Canberra is the city with the smallest percentage of houses below $400,000. This decreased from 61.5 per cent in 2005, to 18.5 per cent in 2010, and to 7.4 per cent in 2015.
Sydney’s share fell from 33 per cent in 2005, to 27.8 per cent in 2010, and to 7.8 per cent in 2015.

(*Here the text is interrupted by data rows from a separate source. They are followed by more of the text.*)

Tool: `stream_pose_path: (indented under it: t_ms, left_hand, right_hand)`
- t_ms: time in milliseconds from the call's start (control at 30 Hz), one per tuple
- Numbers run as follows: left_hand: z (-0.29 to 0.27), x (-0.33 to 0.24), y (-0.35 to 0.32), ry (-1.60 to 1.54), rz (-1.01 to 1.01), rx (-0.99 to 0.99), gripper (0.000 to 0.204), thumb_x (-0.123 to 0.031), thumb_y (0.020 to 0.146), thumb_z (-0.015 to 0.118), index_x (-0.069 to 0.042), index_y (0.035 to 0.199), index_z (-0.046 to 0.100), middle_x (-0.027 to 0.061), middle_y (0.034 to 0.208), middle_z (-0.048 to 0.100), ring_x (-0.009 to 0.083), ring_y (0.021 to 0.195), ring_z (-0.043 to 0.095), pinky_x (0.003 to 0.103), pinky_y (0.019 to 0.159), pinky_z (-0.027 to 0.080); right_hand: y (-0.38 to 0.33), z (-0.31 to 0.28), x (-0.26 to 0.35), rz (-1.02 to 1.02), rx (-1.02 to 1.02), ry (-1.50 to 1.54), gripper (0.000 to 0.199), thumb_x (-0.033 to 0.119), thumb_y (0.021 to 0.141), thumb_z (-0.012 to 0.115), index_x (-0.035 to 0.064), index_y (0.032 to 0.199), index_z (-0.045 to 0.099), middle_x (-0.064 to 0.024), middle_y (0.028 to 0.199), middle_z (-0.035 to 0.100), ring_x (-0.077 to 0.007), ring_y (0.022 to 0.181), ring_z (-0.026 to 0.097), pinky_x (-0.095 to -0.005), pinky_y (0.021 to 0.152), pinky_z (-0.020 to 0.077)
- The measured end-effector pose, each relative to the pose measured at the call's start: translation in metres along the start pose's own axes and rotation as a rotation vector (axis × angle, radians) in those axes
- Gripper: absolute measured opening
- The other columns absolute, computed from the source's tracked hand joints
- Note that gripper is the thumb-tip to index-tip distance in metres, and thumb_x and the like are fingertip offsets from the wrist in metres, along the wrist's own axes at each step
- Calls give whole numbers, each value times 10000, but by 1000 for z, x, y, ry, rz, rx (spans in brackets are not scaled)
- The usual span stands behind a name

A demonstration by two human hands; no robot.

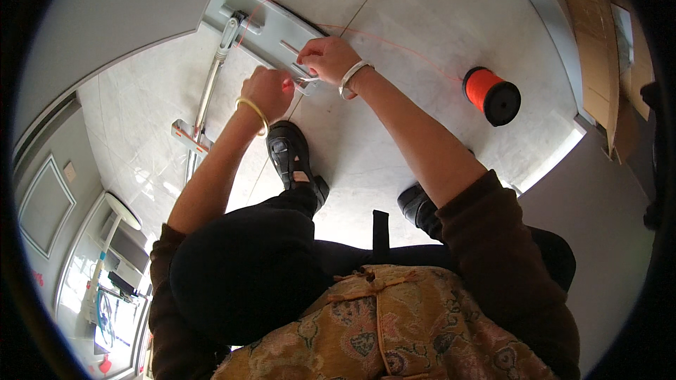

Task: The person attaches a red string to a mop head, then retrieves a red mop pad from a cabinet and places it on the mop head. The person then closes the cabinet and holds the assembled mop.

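My left hand [270,91], with a yellow bangle, is closed at the near end of a long grey plate [271,10] that looks like a flat mop head. My right hand [329,60], with a silvery bangle, is closed just beside it, fingers pinched. Between the two hands show thin pale strips [304,72]; which fingers grip them is hidden. A metal pole [208,84] joins the plate through a hinge [231,26]. Orange cord [394,43] runs across the floor from a spool [484,93] on the right and also lies over the plate.
My feet in black shoes [287,155] stand on the pale tiled floor [359,148]. A grey bracket [190,135] with orange marks sits on the pole. Cardboard [593,56] leans at the far right. A grey panel [127,14] borders the left, with a white round-topped stand [121,210] below.
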State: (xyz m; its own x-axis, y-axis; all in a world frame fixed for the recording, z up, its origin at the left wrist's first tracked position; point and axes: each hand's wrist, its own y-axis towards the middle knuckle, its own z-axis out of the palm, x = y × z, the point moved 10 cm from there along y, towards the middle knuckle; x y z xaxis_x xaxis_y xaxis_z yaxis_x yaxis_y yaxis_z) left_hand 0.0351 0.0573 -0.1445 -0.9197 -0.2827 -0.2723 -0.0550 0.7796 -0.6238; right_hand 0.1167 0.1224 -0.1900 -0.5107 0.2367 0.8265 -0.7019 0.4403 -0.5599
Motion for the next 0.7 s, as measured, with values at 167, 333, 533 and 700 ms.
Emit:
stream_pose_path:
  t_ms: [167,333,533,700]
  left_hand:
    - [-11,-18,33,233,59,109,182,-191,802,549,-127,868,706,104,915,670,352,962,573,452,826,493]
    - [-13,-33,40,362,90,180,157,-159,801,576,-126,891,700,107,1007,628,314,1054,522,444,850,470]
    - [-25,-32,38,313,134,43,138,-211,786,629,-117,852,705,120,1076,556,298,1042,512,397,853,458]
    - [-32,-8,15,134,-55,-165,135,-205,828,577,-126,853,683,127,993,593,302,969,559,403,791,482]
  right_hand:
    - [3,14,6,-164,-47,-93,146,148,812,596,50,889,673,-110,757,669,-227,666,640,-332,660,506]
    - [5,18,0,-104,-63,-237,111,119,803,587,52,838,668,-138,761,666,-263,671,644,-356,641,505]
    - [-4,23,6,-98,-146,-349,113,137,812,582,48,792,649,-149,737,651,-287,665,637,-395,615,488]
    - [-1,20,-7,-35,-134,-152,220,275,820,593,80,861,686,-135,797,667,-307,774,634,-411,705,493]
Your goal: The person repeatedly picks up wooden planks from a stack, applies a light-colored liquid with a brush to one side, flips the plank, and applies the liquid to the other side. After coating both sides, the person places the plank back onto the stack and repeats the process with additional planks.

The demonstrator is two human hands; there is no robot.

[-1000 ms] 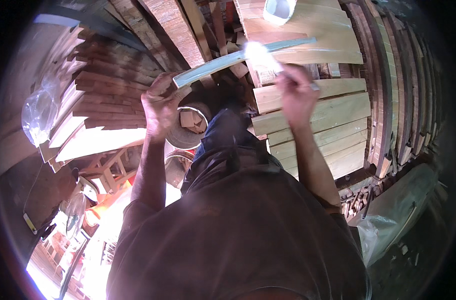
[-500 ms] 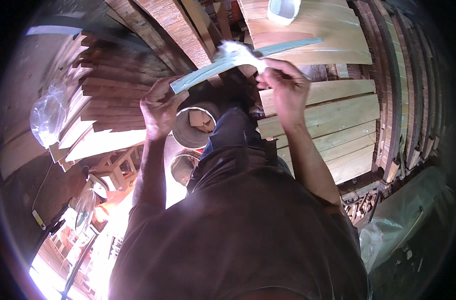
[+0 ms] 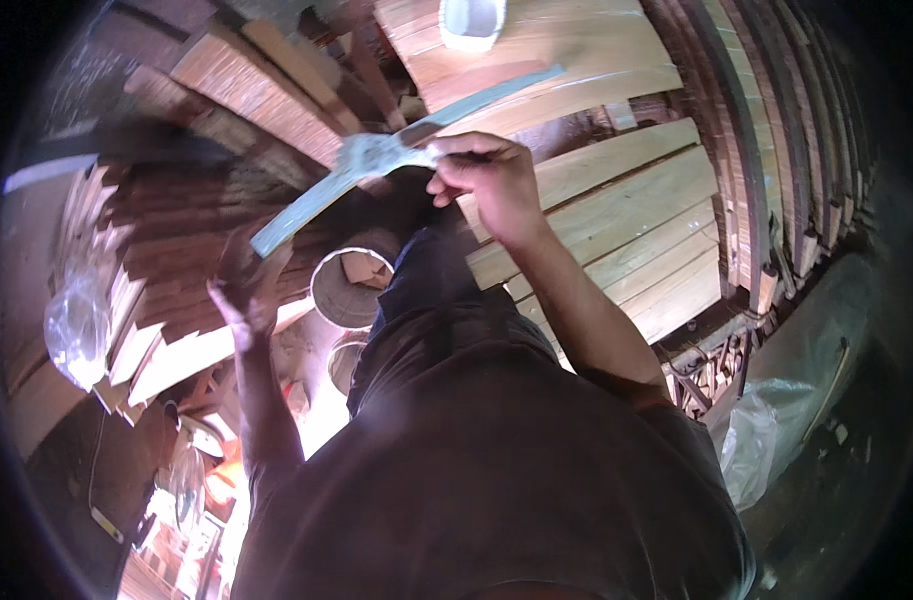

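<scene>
One slim blue-grey strip [image 3: 307, 212], raised aslant between two hands, before the timber.
Left hand [image 3: 245, 292]: at the strip's near end, blurred, grip impossible to tell; set there, seemingly, to leave the face free. Right hand [image 3: 492, 185]: fingers pinched on a pale wad [image 3: 375, 158], cloth or bristle unclear, lying across mid-strip. White tub [image 3: 472, 42]: on a pale wooden panel [image 3: 597, 40], probably for easy reach. Also: bucket [image 3: 331, 298] with wood offcuts [image 3: 365, 268], stacked planks [image 3: 177, 240] at left, clear plastic bag [image 3: 77, 330].
</scene>
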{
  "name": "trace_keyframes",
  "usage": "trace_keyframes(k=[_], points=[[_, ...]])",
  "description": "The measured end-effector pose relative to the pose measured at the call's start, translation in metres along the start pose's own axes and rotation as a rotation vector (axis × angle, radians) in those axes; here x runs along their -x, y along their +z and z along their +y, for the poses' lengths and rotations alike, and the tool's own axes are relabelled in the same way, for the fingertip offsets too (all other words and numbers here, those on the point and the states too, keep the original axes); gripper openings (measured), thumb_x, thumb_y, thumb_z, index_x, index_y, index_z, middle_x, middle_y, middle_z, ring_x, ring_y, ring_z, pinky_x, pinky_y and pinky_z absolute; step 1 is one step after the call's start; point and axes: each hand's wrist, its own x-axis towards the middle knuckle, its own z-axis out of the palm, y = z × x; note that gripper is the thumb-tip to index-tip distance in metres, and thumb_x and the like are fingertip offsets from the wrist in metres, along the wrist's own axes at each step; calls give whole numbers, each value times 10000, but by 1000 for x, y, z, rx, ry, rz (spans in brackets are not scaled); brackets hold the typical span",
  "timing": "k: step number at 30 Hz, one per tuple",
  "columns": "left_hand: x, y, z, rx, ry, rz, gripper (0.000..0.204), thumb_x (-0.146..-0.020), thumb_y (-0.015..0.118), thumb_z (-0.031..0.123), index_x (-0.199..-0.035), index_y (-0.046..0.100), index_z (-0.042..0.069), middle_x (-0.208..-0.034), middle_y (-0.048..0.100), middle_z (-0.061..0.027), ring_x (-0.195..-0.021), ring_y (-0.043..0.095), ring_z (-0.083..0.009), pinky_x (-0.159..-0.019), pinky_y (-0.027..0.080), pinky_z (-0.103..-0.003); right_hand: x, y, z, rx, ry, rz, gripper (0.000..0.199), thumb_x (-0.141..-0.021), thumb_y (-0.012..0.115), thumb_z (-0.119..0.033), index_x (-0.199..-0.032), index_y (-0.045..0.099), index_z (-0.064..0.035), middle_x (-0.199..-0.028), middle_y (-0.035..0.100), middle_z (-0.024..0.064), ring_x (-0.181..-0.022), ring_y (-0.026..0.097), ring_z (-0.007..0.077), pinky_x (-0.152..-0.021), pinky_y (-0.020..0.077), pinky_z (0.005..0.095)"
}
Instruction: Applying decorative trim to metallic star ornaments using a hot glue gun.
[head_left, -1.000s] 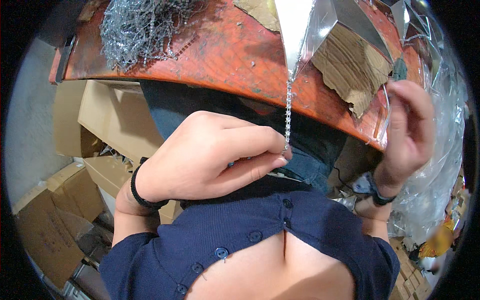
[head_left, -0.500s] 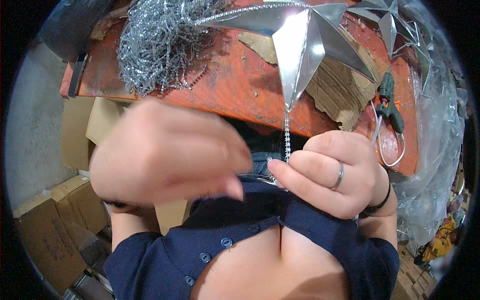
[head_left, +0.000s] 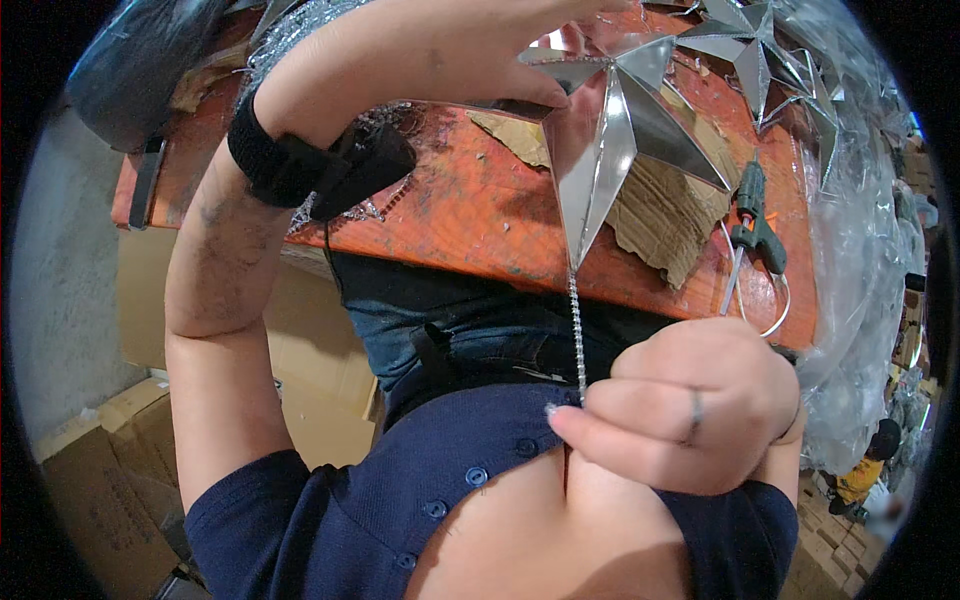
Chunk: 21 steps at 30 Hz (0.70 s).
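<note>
My left hand (head_left: 530, 60) reaches across the table to a silver, mirror-like five-pointed star (head_left: 597, 165), its thumb apart from its stretched fingers. The hand covers the star's left point; whether it presses on the star I cannot tell. My right hand (head_left: 690, 410) is closed near my chest, thumb and forefinger pinching the lower end of a thin rhinestone chain (head_left: 577, 340). From the star's bottom tip the chain runs down, nearly straight, past the table edge to that pinch.
On the worn red table (head_left: 440, 220) lie torn cardboard (head_left: 665, 215), a green glue gun (head_left: 752, 215) with a white cable and a second silver star (head_left: 745, 50). My left forearm partly hides a tangled silver heap (head_left: 300, 30). Clear plastic (head_left: 850, 330) hangs at right; boxes (head_left: 110, 490) stand lower left.
My left hand has swung from in front of my body up to the star. My right hand has drawn the chain end lower, so more chain shows. The view has shifted slightly.
</note>
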Motion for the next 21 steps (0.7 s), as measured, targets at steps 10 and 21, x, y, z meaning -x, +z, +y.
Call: trace_keyframes(k=[10, 21], points=[[-16, 14, -31, 30, 44, -117, 775, -850, 674, 118, -1480, 247, -28, -1301, 553, -263, -1188, 548, -368, -996, 449, -443, -27, -45, 75, -9, 734, 73, 106, -861, 690, -69, -946, 701, -8, -829, 663, 28, -800, 615, 101, -736, 474, 258], [-14, -35, 4, 128, -102, -512, 811, -832, 637, 90, -1476, 183, -100, -1071, 618, -296, -742, 623, -308, -657, 488, -393, -48, -49, 101, -445, 932, 99, 94, -859, 690, -18, -920, 662, 48, -820, 664, 35, -756, 603, 78, -677, 461, 211]])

The struggling Perth and Darwin markets occupy the next two places. Perth fell from 80.1 per cent in 2005 to 31.2 per cent in 2010 and to 15.5 per cent in 2015. Meanwhile Darwin fell from 90.4 per cent in 2005 to 22 per cent in 2010 and to 16.7 per cent in 2015.
Melbourne’s share of houses below $400,000 declined from 69.2 per cent in 2005 to 35.8 per cent in 2010 and to 23.8 per cent in 2015.
In Brisbane, 73.6 per cent of houses in 2005 were priced below $400,000 compared with 33.1 per cent in 2010 and 30.4 per cent in 2015.
Adelaide moved from 83.1 per cent in 2005 to 53.8 per cent in 2010 and to 44.7 per cent in 2015.
Hobart is the only city in Australia were most houses are still priced under $400,000, after the share fell from 86.2 per cent in 2005 to 64.7 per cent in 2010 and to 61.2 per cent in 2015.
Meanwhile, the share of capital houses priced at $1 million and above increased from 4 per cent in 2005 to 10.1 per cent in 2010 and 18.3 per cent in 2015.
The share of houses priced between $400,000 and $1 million climbed from 29.9 per cent in 2005 to 55.8 per cent in 2010 and 60.3 per cent in 2015.